* _WORK REQUIRED_: Return the whole listing exactly as it stands.

-- THE INPUT follows --

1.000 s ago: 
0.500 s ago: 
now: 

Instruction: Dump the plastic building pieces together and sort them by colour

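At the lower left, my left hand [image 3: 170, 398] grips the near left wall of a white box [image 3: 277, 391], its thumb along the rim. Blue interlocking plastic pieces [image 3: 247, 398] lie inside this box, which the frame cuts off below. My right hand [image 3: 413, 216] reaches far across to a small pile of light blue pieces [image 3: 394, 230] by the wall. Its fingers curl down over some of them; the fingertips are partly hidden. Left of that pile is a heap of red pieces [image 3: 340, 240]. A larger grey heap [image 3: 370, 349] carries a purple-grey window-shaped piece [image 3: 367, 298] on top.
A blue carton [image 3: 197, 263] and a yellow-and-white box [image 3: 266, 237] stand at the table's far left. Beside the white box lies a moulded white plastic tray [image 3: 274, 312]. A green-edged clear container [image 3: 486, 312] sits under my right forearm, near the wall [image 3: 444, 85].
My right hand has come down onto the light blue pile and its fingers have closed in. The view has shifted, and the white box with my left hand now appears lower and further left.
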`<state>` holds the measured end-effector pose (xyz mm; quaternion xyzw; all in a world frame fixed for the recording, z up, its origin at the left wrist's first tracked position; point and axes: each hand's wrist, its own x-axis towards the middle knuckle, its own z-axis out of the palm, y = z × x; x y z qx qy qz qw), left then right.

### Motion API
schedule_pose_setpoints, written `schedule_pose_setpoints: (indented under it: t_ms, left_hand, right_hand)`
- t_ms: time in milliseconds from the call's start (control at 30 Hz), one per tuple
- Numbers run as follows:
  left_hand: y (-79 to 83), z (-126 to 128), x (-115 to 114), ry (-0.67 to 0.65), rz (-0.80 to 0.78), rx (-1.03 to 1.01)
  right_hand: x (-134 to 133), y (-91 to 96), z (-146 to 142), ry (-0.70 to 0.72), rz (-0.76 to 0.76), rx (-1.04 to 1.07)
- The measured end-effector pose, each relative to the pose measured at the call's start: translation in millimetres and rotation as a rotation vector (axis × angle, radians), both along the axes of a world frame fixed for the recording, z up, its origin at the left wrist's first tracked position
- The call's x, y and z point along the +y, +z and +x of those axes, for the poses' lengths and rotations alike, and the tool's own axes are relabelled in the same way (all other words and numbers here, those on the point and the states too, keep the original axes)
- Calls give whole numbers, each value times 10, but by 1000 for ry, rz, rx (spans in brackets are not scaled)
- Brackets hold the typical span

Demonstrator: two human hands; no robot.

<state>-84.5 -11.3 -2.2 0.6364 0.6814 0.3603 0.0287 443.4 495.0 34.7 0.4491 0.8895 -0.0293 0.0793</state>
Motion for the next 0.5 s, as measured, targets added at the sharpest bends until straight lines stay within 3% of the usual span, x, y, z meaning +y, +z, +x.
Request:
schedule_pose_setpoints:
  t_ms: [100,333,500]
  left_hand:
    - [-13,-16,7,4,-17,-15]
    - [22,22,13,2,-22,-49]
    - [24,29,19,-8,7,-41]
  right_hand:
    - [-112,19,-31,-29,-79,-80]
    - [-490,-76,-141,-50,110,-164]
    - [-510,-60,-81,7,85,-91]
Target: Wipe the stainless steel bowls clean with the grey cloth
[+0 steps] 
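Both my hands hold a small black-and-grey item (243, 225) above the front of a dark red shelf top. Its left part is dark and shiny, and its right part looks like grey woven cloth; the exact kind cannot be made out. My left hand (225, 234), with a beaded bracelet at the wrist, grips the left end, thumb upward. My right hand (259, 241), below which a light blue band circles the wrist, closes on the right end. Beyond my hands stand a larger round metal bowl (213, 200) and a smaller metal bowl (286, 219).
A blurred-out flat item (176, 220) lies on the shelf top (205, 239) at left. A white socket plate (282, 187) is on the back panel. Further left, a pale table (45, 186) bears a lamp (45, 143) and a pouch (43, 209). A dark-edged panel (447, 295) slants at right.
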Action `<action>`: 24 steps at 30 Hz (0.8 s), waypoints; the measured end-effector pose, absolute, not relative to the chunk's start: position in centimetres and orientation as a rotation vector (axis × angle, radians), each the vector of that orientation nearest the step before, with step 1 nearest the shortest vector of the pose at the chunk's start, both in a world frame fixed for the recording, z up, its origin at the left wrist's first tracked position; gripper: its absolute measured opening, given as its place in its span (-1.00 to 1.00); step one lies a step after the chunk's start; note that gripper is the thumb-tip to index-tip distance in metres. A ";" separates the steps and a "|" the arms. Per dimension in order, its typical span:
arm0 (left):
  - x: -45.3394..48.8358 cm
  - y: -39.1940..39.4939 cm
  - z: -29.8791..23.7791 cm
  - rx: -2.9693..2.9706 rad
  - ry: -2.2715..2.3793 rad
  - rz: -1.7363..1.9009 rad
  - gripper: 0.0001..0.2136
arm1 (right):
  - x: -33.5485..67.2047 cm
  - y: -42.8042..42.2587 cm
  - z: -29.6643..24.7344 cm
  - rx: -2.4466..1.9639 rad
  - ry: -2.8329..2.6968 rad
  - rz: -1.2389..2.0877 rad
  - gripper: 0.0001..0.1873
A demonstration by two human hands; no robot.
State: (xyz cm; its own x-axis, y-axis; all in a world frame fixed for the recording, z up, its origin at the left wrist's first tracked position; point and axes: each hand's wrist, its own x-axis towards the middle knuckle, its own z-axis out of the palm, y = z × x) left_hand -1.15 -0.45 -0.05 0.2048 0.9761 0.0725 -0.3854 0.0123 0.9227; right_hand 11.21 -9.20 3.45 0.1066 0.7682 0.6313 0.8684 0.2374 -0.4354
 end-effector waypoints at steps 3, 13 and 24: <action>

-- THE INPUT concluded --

* _ANSWER TO THIS PROBLEM_:
1.000 s ago: 
0.500 s ago: 
now: 

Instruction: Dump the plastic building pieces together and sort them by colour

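At the lower left, my left hand [image 3: 170, 398] grips the near left wall of a white box [image 3: 277, 391], its thumb along the rim. Blue interlocking plastic pieces [image 3: 247, 398] lie inside this box, which the frame cuts off below. My right hand [image 3: 413, 216] reaches far across to a small pile of light blue pieces [image 3: 394, 230] by the wall. Its fingers curl down over some of them; the fingertips are partly hidden. Left of that pile is a heap of red pieces [image 3: 340, 240]. A larger grey heap [image 3: 370, 349] carries a purple-grey window-shaped piece [image 3: 367, 298] on top.
A blue carton [image 3: 197, 263] and a yellow-and-white box [image 3: 266, 237] stand at the table's far left. Beside the white box lies a moulded white plastic tray [image 3: 274, 312]. A green-edged clear container [image 3: 486, 312] sits under my right forearm, near the wall [image 3: 444, 85].
My right hand has come down onto the light blue pile and its fingers have closed in. The view has shifted, and the white box with my left hand now appears lower and further left.
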`<state>` holds the measured end-effector pose (xyz mm; quaternion xyzw; all in a world frame fixed for the recording, z up, its origin at the left wrist's first tracked position; point and axes: each hand's wrist, its own x-axis towards the middle knuckle, its own z-axis out of the palm, y = z × x; x y z qx qy qz qw), left then right.

### Motion API
schedule_pose_setpoints, written `schedule_pose_setpoints: (indented under it: t_ms, left_hand, right_hand)`
- t_ms: time in milliseconds from the call's start (control at 30 Hz), one per tuple
- Numbers run as follows:
  left_hand: y (-79 to 83), z (-126 to 128), x (-115 to 114), ry (-0.67 to 0.65), rz (-0.80 to 0.78), rx (-1.03 to 1.01)
  right_hand: x (-134 to 133), y (-91 to 96), z (-146 to 142), ry (-0.70 to 0.72), rz (-0.76 to 0.76), rx (-1.04 to 1.07)
- The measured end-effector pose, each relative to the pose measured at the call's start: translation in millimetres and rotation as a rotation vector (axis × angle, radians), both along the axes of a world frame fixed for the recording, z up, its origin at the left wrist's first tracked position
- The call's x, y and z point along the +y, +z and +x of those axes, for the poses' lengths and rotations alike, and the tool's own axes are relabelled in the same way (all other words and numbers here, those on the point and the states too, keep the original axes)
- Calls give whole numbers, each value times 10, but by 1000 for ry, rz, rx (spans in brackets are not scaled)
- Brackets hold the typical span

Demonstrator: two human hands; no robot.

<state>-84.5 -11.3 -2.2 0.6364 0.6814 0.3603 0.0287 443.4 495.0 34.7 0.4491 0.8895 -0.0293 0.0793</state>
Motion for the next 0.5 s, as measured, targets added at the sharpest bends until straight lines stay within 3% of the usual span, x, y, z meaning +y, +z, +x.
Request:
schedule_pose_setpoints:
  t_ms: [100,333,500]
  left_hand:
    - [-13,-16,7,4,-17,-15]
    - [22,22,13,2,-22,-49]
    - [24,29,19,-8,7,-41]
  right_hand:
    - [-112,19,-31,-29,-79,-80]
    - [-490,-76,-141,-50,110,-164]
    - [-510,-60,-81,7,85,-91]
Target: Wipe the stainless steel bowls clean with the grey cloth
[+0 steps] 
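Both my hands hold a small black-and-grey item (243, 225) above the front of a dark red shelf top. Its left part is dark and shiny, and its right part looks like grey woven cloth; the exact kind cannot be made out. My left hand (225, 234), with a beaded bracelet at the wrist, grips the left end, thumb upward. My right hand (259, 241), below which a light blue band circles the wrist, closes on the right end. Beyond my hands stand a larger round metal bowl (213, 200) and a smaller metal bowl (286, 219).
A blurred-out flat item (176, 220) lies on the shelf top (205, 239) at left. A white socket plate (282, 187) is on the back panel. Further left, a pale table (45, 186) bears a lamp (45, 143) and a pouch (43, 209). A dark-edged panel (447, 295) slants at right.
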Action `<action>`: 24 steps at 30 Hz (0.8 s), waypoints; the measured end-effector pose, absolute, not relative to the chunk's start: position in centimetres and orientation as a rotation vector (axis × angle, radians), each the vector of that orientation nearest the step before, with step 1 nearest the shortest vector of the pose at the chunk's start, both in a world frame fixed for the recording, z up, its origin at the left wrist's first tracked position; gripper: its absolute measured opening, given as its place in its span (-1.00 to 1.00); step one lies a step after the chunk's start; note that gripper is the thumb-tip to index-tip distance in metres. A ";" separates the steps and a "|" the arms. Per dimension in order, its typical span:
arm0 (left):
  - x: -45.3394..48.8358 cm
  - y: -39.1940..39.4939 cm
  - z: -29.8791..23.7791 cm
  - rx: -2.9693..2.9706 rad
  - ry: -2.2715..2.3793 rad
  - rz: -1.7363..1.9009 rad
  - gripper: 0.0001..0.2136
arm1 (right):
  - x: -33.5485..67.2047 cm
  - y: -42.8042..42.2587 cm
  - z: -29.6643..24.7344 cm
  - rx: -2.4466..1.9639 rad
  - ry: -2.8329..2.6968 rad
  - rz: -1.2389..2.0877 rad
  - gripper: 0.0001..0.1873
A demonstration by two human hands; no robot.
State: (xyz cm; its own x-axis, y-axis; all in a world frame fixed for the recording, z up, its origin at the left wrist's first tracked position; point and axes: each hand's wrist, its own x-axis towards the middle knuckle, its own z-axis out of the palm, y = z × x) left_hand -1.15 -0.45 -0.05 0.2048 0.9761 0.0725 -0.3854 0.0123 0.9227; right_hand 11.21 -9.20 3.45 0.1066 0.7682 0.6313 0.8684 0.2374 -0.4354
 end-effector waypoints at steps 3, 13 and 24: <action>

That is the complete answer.